**Description of the task**
Retype the records below exactly as given, but only from the first line through the line with "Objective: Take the", and without the pictures.

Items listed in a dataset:

════

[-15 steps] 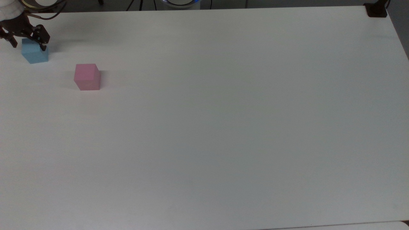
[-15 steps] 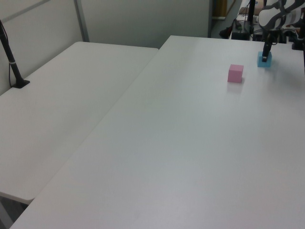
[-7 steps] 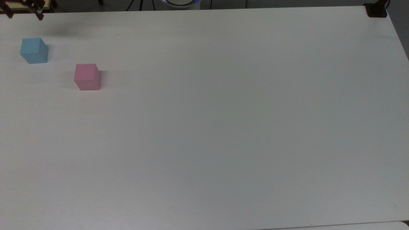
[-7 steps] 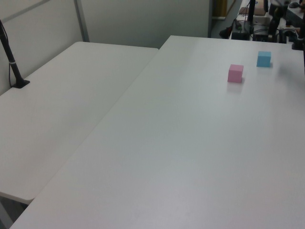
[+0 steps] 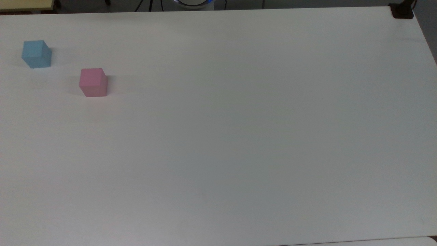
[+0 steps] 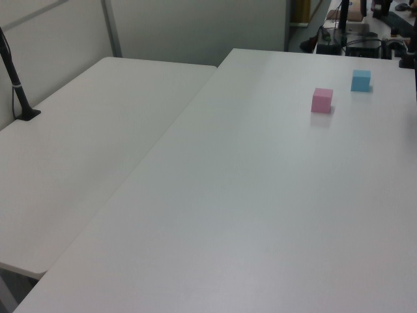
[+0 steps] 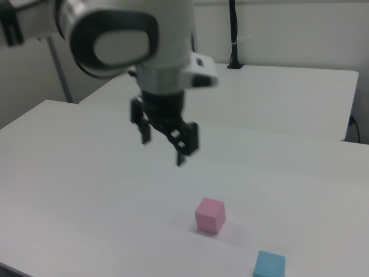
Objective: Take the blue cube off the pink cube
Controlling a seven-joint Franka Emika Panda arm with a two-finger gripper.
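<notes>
1. We count two cubes on the white table (image 5: pixel 239 136): one blue cube (image 5: pixel 36 54) and one pink cube (image 5: pixel 93 82).
2. The blue cube rests directly on the table surface. It is not stacked on the pink cube; the two cubes stand near each other with bare table between them.
3. In the top view, the blue cube sits near the top view's left edge, and the pink cube lies to its lower right.
4. In the left view, the blue cube (image 6: pixel 361 80) sits toward the far right of the table, with the pink cube (image 6: pixel 322 100) nearer the camera and to the left view's left.
5. In the right view, the pink cube (image 7: pixel 210 215) stands upright on the table, and the blue cube (image 7: pixel 269 265) sits at the bottom edge, to the right view's right of it.
6. We count one gripper (image 7: pixel 163 148). In the right view it hangs in the air above the table, clear of both cubes, up and to the right view's left of the pink cube.
7. The two fingers are spread apart and hold nothing.
8. We count one second white table (image 6: pixel 78 143), which adjoins the first on the left view's left, and one black post (image 6: pixel 16 85) stands on it.
</notes>
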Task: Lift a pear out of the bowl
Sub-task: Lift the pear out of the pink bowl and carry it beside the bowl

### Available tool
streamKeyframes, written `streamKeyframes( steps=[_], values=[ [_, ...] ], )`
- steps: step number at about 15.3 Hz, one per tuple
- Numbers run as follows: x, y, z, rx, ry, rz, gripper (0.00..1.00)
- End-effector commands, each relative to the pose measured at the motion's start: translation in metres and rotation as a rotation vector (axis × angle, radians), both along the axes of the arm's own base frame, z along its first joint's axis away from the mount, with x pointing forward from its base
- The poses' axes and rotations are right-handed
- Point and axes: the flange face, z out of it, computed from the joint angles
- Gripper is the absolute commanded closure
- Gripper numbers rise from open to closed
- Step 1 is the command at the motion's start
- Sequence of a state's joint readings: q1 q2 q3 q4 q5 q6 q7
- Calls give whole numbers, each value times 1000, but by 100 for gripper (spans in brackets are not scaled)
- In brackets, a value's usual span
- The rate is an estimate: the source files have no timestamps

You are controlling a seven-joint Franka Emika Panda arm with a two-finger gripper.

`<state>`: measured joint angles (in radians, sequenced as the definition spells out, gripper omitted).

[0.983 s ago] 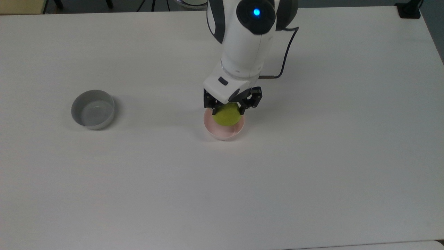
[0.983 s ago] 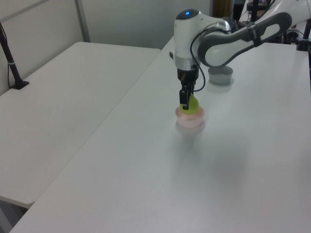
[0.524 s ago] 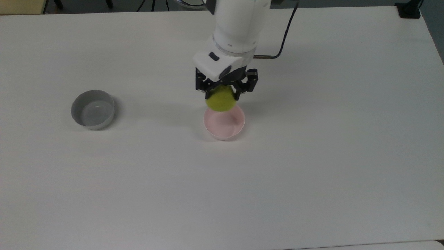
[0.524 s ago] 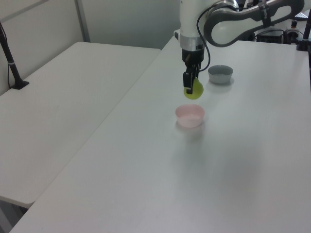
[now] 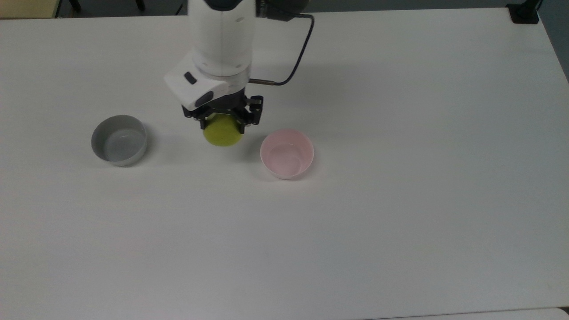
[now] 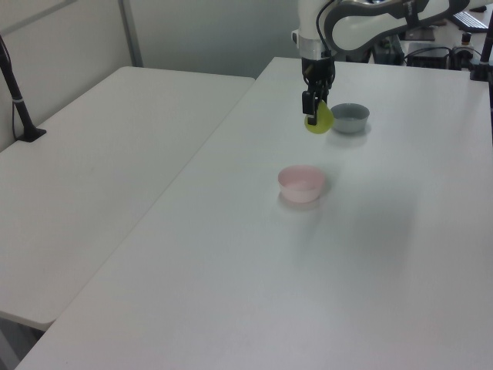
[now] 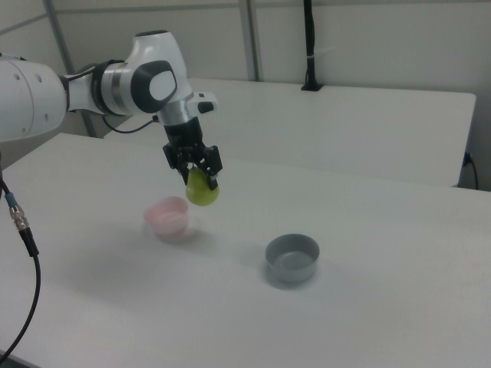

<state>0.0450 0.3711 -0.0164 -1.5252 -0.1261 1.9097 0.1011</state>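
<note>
The arm (image 7: 115,88) reached in from the right view's left, its white and grey links bent at the wrist so that the last link pointed straight down. In the top view the wrist stood at the table's far side, left of centre. The gripper (image 5: 221,121) (image 6: 312,109) (image 7: 201,175) hung below it, well above the tabletop, its black fingers (image 5: 243,119) clamped on the pear (image 5: 222,132) (image 6: 320,119) (image 7: 202,189), which stuck out beneath the fingertips. A dark cable (image 5: 297,55) looped from the wrist's right side in the top view.
</note>
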Motion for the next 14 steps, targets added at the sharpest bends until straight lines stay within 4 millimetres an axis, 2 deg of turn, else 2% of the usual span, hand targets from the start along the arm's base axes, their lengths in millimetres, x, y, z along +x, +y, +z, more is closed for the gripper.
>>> streamKeyframes(
  steps=[1, 3, 9, 14],
  values=[
    [5, -8, -15, 1, 1, 14, 43],
    [11, -8, -34, -2, 9, 17, 43],
    [21, -7, -65, 1, -6, 21, 42],
    [25, -23, -86, -12, 0, 8, 41]
  ],
)
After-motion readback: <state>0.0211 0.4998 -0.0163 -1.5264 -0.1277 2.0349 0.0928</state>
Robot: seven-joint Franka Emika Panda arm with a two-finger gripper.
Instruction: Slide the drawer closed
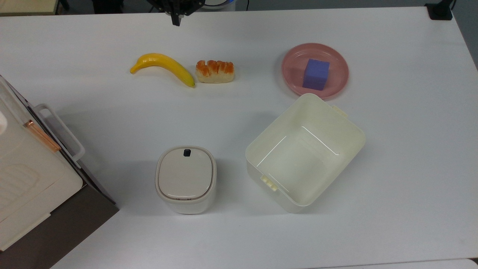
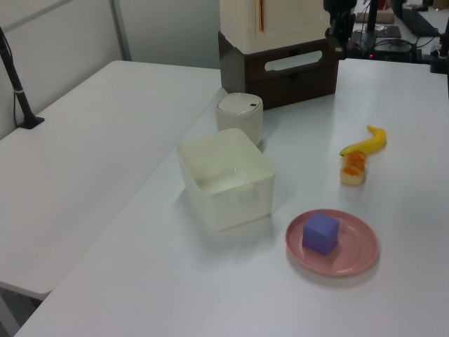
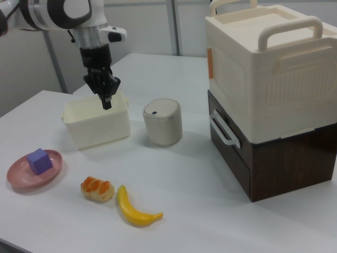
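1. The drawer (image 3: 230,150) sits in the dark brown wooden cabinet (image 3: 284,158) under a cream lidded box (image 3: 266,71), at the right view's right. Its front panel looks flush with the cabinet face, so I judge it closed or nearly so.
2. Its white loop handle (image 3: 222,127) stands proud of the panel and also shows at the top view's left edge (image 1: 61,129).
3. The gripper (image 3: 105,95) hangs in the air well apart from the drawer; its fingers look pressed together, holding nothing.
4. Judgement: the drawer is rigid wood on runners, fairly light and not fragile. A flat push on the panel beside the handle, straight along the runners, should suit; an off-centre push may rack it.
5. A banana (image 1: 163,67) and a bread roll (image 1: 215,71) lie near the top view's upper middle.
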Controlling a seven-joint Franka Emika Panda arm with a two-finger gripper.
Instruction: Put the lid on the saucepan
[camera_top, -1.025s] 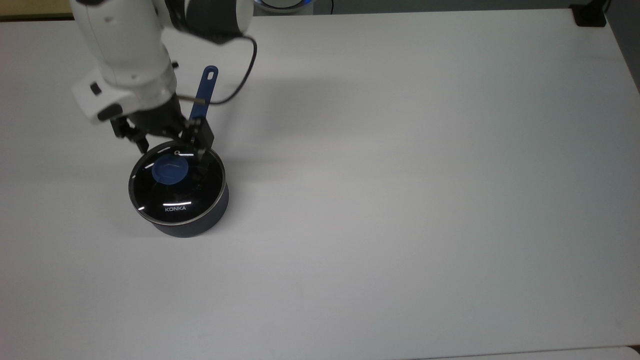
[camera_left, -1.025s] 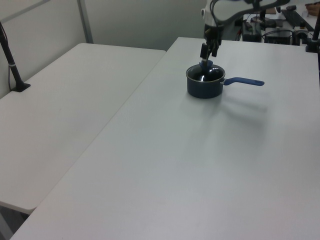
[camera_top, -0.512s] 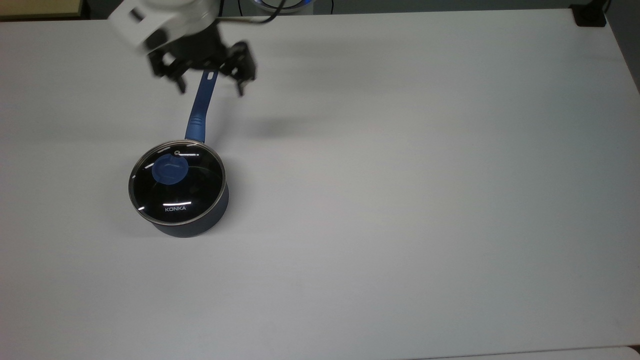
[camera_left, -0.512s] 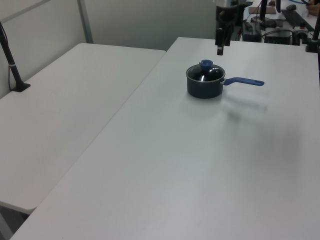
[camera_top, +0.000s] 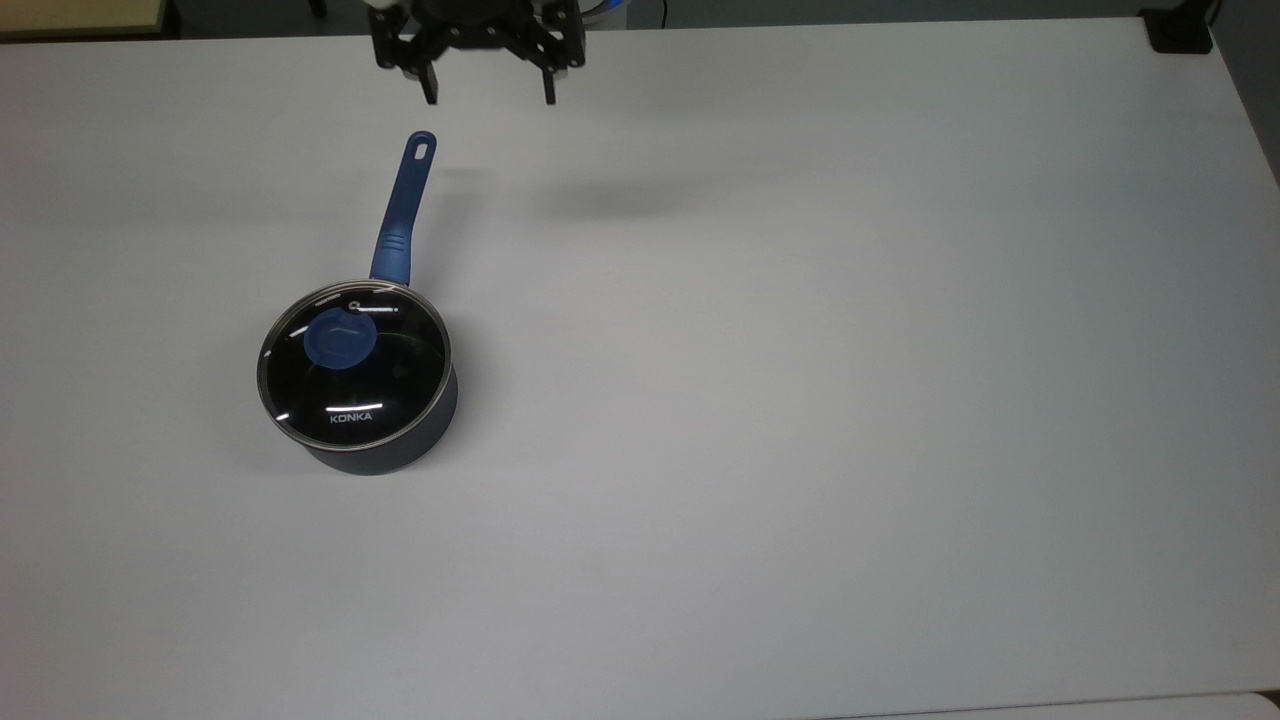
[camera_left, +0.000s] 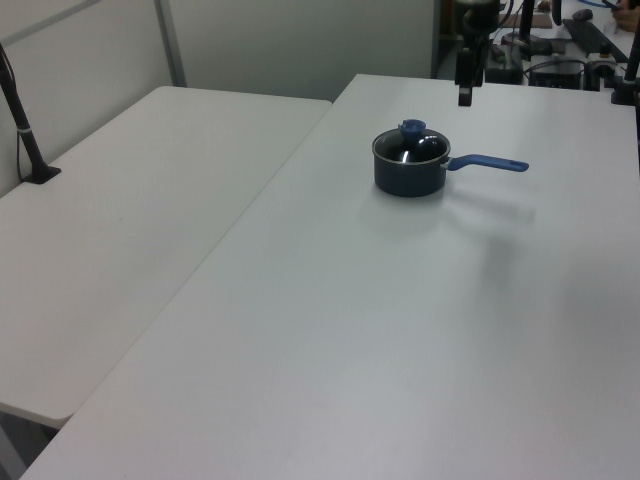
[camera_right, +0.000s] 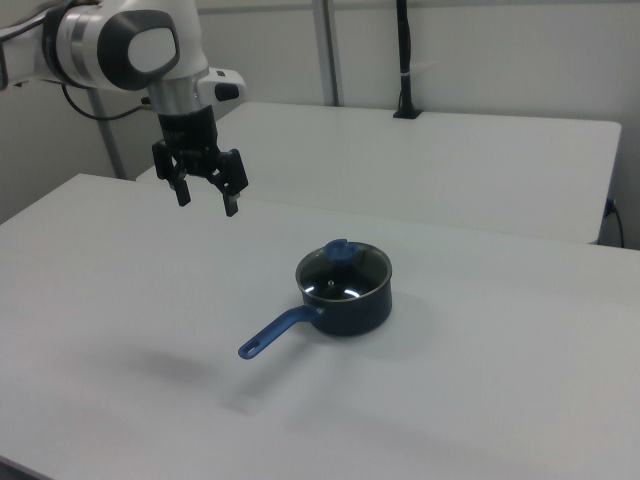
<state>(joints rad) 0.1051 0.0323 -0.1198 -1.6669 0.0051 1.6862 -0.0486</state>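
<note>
The lid (camera_top: 355, 370) sits flat on the saucepan (camera_top: 385, 450), its metal rim following the pan's rim all round, with the blue knob (camera_top: 340, 339) uppermost and the white KONKA print readable in the top view. In the right view the lid (camera_right: 343, 272) looks level on the saucepan (camera_right: 350, 305), so the task appears done. The pan stands on the white table (camera_top: 800, 400), toward the top view's left, and its long blue handle (camera_top: 402, 205) points up the top view toward the far edge.

The gripper (camera_top: 490, 95) hangs well above the table, past the handle's end and apart from pan and lid. Its two fingers are spread wide with nothing between them; the right view shows the gripper (camera_right: 206, 200) empty and high over the table, and the left view shows it (camera_left: 465, 95) up behind the pan.

Little seems likely to go wrong now. The main risk would be the arm sweeping low on another pass: a brush against the handle could turn the pan and jolt the glass lid askew, and a knock on the knob could tip the lid off the rim.

Count: one saucepan, one lid, one arm with one gripper, and a second white table (camera_left: 120, 220) beside the first, seen in the left view.
</note>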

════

**The completed task**
[-15 steps] 
[-15 steps] 
[-7 steps] 
[-7 steps] 
[+0 steps] 
[+0 steps] 
[+0 steps] 
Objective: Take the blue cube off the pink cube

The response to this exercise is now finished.